After working the compost into your soil, you should then apply an all-purpose fertilizer with an even distribution of the following elements:

  • Nitrogen
  • Phosphorus
  • Potassium

Tip: Fertilizer labeled 12-12-12 has even amounts of each of the above nutrients.

Post-Planting Fertilizer

Once your young corn plants have developed eight to ten leaves or reaches approximately knee-high, a second application of fertilizer is needed. By this time, the plants have used up the nitrogen establishing a healthy root system and producing leaves. Instead of using an all-purpose fertilizer, you should apply a one that only contains nitrogen.

You should apply one final application of the nitrogen-only fertilizer once the corn ears have started to produce silk. Doing so will provide enough energy to carry the corn through until harvest.

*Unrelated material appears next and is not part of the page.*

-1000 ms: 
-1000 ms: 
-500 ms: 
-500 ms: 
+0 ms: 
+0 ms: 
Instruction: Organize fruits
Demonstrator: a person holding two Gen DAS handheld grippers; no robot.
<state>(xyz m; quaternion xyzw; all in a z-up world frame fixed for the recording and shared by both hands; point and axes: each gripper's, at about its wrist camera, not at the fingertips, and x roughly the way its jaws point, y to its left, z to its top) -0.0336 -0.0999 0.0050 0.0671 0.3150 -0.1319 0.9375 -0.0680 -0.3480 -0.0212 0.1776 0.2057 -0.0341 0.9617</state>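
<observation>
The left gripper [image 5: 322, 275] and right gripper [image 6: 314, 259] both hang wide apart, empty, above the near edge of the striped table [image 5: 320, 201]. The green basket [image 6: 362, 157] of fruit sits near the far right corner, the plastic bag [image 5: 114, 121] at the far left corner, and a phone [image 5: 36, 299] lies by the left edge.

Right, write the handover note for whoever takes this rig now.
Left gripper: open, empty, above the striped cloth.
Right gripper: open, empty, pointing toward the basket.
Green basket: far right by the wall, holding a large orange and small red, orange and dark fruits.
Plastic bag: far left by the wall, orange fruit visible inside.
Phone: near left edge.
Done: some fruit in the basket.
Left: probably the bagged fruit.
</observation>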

Tip: Anytime you apply nutrients to your corn, be sure to water the plants.

Can I Overfertilize?

Although corn does require a significant amount of nitrogen, it is possible to apply too much. As long as you follow the directions exactly as written on the packaging, you should be safe from overfertilization. Too much nitrogen can cause your corn plants to become weaker instead of stronger. If you keep this in mind and only apply fertilizer when directed, your reward will be healthy plants that produce plenty of corn.